Rywal Legii wylądował w Lidze Konferencji Europy. Komentarz trenera podbija internet

Getty Images / MB Media / Na zdjęciu: Brendan Rodgers
Getty Images / MB Media / Na zdjęciu: Brendan Rodgers

Napastnik Legii Warszawa mógł zostać bohaterem... Leicester City i przedłużyć przygodę tego klubu z Ligą Europy.
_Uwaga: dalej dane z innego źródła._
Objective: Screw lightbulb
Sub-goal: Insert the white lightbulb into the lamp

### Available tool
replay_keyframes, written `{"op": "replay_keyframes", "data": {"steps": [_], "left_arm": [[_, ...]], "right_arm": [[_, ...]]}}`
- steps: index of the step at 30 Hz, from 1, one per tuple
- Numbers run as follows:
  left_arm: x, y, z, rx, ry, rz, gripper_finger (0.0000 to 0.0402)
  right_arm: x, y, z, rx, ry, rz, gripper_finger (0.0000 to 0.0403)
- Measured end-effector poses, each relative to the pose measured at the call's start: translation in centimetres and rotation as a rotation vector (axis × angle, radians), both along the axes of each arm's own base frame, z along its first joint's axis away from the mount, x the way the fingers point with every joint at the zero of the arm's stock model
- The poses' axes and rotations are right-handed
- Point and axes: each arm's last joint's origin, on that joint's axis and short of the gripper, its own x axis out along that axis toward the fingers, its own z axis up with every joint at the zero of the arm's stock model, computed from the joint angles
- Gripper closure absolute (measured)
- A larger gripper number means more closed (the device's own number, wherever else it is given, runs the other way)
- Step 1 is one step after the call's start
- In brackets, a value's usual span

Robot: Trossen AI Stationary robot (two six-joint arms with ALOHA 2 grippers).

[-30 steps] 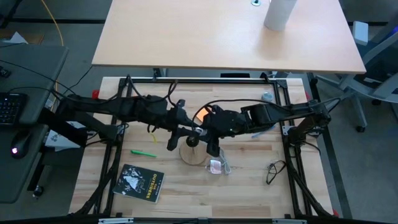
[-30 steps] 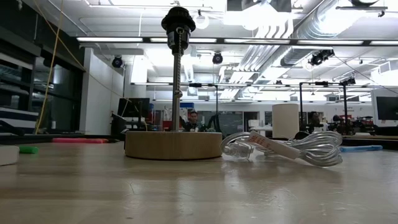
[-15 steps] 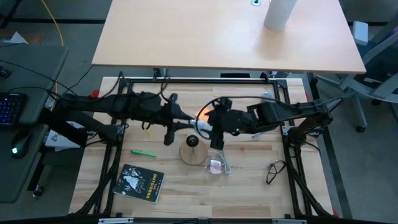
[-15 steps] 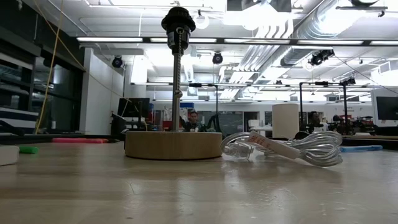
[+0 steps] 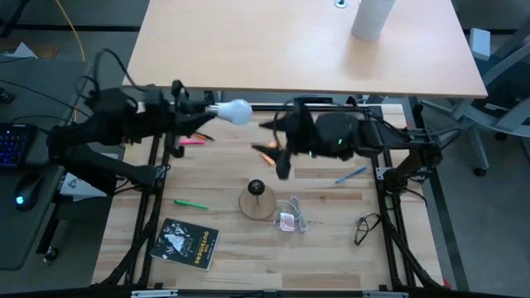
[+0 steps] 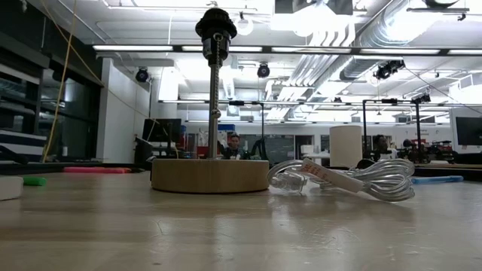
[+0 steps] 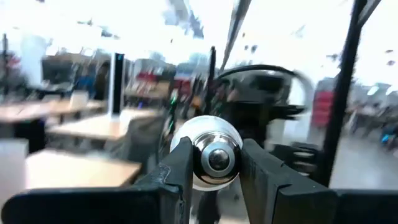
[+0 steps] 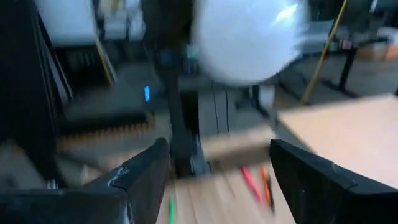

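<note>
The lightbulb (image 5: 235, 110), a white frosted globe, is held high above the table's far left part by my left gripper (image 5: 210, 111), which is shut on it. In the left wrist view its silver base (image 7: 216, 159) faces the camera between the fingers. My right gripper (image 5: 272, 147) stands open above the table's far middle, facing the globe (image 8: 249, 43) from a short way off, with nothing between its fingers. The tan wooden lamp disc (image 5: 257, 202) with its black socket (image 6: 215, 22) on a thin rod rests flat on the table. My left gripper pinches the lightbulb at its silver base end (image 7: 198, 163) between its two fingers (image 7: 180, 171). The fingers lie about level and point toward the table's right side. The globe sticks out beyond the fingertips, lifted clear of the table.
A see-through packet with a coiled cord (image 5: 290, 220) lies right beside the disc. A green pen (image 5: 191, 203), a dark booklet (image 5: 189, 242), glasses (image 5: 364, 228), a blue pen (image 5: 351, 175) and pink and orange markers (image 5: 192, 140) lie about. A second table with a white cylinder (image 5: 370, 18) stands beyond.
My left gripper has risen from beside the lamp socket and drawn back toward the table's far left, tipping up from pointing downward to about level, carrying the lightbulb with it. My right gripper has also risen away from the lamp and gone toward the far edge.
</note>
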Motion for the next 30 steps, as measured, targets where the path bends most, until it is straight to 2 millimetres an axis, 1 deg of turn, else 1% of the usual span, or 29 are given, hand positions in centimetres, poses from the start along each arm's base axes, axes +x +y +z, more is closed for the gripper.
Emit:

Nic takiego jednak miejsca nie miało i teraz czeka ich gra w Lidze Konferencji Europy.

Gdy w doliczonym czasie meczu Legia Warszawa - Spartak Moskwa do piłki ustawionej na jedenastym metrze podchodził Tomas Pekhart zrobiło się bardzo interesująco.

Jego trafienie nie tylko dawało remis mistrzom Polski, ale i wyrzucało z Ligi Europy rosyjski zespół kosztem angielskiego Leicester City, który przegrywając 2:3 z SSC Napoli musiał liczyć na korzystny wynik w stolicy Polski.

Snajper Legii się jednak nie popisał, a jego strzał obronił Aleksandr Selichow. Dzięki tej interwencji to właśnie Spartak pozostał w Lidze Europy.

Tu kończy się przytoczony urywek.